The rise of the witch archetype, both in modern culture (and in its initial incarnation as medieval-era paganism), coincides directly with eras rife with patriarchal suppression, religious extremism, and moral repression. As the cauldron of inequities boils, the witch mounts their broom and rides high across the moonlight sky. They may shapeshift, according to epoch and origin, but the essential elementals in their nature remain the same. Earth. Air. Water. Fire. A deep connection to nature, to the sacredness of soil and plants, herbs, trees, and flowers. Innate intuition, telepathic empathy, the acknowledgment of the existence of mystery and magic. The watery flow of the feminine—fluid and unconstrained by norms of gender. And finally, an intimate partnership with power, the willingness to be ignited by passion, sensuality, and righteous protest. The last is ancestral—a rage building upon centuries of violence and repression and the hard facts of the witch hunt genocides, just a few short centuries passed.
We are once again in a moment where issues of social justice, patriarchal power, and economic inequity are at the fore. We fight against racism and sexism, we march for our rights and strive to save our environment, even as our screens sever our inherent connection to the natural realm. The time is ripe for the re-emergence of the witch. And so the archetype has once again stepped out of the shadows and into our cultural consciousness.
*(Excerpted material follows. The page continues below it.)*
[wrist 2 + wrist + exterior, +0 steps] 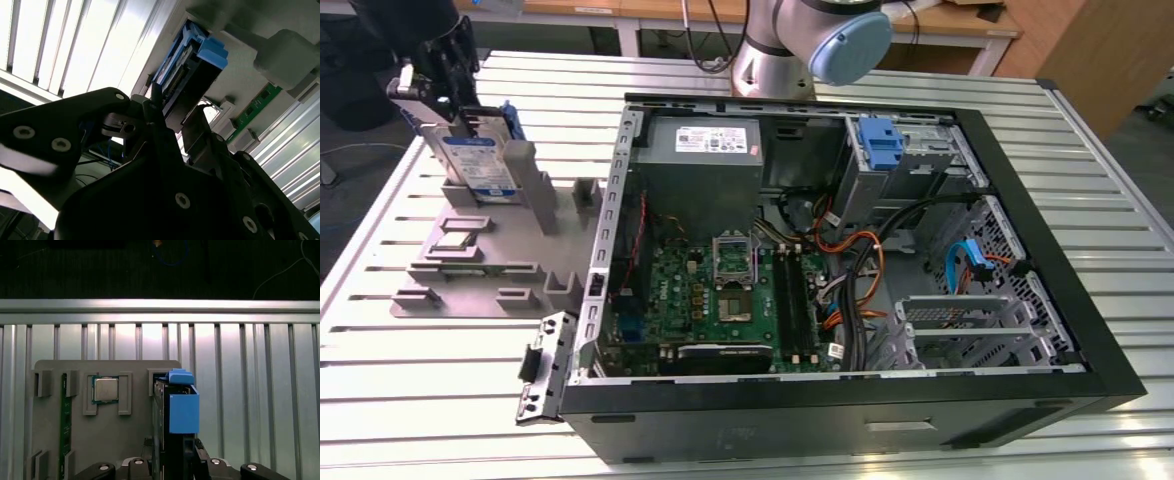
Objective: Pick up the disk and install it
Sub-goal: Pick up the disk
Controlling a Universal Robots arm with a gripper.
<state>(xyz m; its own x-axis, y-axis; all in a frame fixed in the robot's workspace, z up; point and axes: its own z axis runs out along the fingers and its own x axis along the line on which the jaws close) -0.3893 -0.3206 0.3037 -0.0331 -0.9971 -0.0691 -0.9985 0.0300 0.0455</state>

Today, the modern witch manifests in a myriad of forms—artist, activist, healer—its shape always shifting. Social media platforms have allowed the witch both voice and connection with coven communities emerging online and thousands utilizing the power of TikTok (better known as WITCHTOK) to express their beliefs and define their practice. And while to identify as a witch remains dangerous (particularly in certain areas of the world), it has become more and more a unifying battle cry from those at the forefront of our creative and philosophical evolution. The modern witch encompasses a vast range of identities and expressions. Practitioners of the contemporary craft are most likely to defy definition and to honor the full spectrum of identifiers like gender or race. Ritual is considered a method of connection to the cosmos and the natural world, to our bodies and to each other. Rites are flexible and varied, depending on the type of tradition to which the modern practitioner feels most aligned.
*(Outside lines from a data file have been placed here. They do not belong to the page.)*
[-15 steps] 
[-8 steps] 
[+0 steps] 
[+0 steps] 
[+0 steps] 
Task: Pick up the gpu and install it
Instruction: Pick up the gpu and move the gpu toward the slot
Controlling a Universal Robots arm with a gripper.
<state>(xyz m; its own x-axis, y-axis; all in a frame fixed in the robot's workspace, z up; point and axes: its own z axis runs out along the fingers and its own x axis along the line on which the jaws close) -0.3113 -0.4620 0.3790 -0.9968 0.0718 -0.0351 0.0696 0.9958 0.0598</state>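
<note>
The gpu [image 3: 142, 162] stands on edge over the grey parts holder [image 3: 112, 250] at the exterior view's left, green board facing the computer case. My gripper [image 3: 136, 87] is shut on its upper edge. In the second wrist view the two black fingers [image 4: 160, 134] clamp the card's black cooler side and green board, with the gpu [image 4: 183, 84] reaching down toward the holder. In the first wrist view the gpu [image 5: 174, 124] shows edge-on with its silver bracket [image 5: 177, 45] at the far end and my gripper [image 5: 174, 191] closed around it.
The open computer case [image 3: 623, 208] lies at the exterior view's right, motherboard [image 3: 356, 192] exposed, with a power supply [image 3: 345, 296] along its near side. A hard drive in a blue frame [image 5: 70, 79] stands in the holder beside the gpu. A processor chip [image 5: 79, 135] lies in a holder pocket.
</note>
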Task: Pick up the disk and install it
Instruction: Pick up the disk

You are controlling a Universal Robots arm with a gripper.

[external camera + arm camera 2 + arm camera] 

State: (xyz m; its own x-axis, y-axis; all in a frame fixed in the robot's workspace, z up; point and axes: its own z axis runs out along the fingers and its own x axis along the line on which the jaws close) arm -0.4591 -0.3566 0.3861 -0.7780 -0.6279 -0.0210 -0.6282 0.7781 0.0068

The initiation into contemporary witchcraft is equally diverse. Some traditions are passed down through family and ancestral legacies; a grandmother that practiced Caribbean hoodoo or a mother who traced her ancestry to her Druidic roots. Some find witchcraft through friends and mentors. But many, if not most, modern witches come to their practice through an array of online and real life offerings, workshops, panels, and other gatherings held by a host of new era practitioners helming vast multimedia covens and spreading the word through books, magazines, social media, and live events. Utilizing technology and subverting propaganda to further the cause, witches have taken the internet, radio, TV, and podcast world by storm. Using the tools of the patriarchy to their own advantage, the element of rebellion is still inherent within the witch archetype, whether as a statement against the status quo or as it was generations ago, simply as necessity.
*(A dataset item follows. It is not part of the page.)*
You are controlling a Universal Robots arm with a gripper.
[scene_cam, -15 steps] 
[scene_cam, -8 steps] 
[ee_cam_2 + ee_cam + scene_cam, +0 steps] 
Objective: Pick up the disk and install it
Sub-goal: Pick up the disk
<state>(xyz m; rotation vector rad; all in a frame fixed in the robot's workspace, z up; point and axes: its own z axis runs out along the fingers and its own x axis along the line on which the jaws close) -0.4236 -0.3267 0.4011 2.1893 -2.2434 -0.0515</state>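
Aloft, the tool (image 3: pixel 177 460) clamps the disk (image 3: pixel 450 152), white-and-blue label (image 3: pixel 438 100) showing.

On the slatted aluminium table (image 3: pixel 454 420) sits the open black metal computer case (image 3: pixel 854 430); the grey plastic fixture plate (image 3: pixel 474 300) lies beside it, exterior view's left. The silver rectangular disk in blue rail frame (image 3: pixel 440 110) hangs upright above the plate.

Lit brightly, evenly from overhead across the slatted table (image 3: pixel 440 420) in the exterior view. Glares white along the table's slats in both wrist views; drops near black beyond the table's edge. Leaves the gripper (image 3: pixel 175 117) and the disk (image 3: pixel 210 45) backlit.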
The persecution of the witch began in the early 1400s and continued across Europe and into America for the next 200 years or so. Hundreds of thousands were tried on trumped up charges, countless put to death under false allegations, tortured until they confessed and were subsequently executed. Both the Catholic and the Protestant churches were leaders of the charge, the sectarian battles between the two faiths resulting in turmoil. Political unrest and economic instability became harbingers for persecution to come—those in power placing blame on the poor, the weak, and the vulnerable. In scholar Silvia Federici’s Caliban and the Witch, published in 2004, these trials were, she writes “the first persecution in Europe that made use of multimedia to generate a mass psychosis among the population.” With the invention of the printing press, came the advent of propaganda. Fingers pointed at those who dared to practice pagan faiths, experiment with psychoactive plants and fungi, educate themselves in midwifery medicine or herbalism or other natural healing techniques. Anyone who showed signs of non-conformity, sexual expression, or personal power were mostly doomed to hysterical allegations. These court-sanctioned witch hunts would continue unabated for centuries, until the Age of Enlightenment in the late 1680s eventually began to shift perspectives and philosophies.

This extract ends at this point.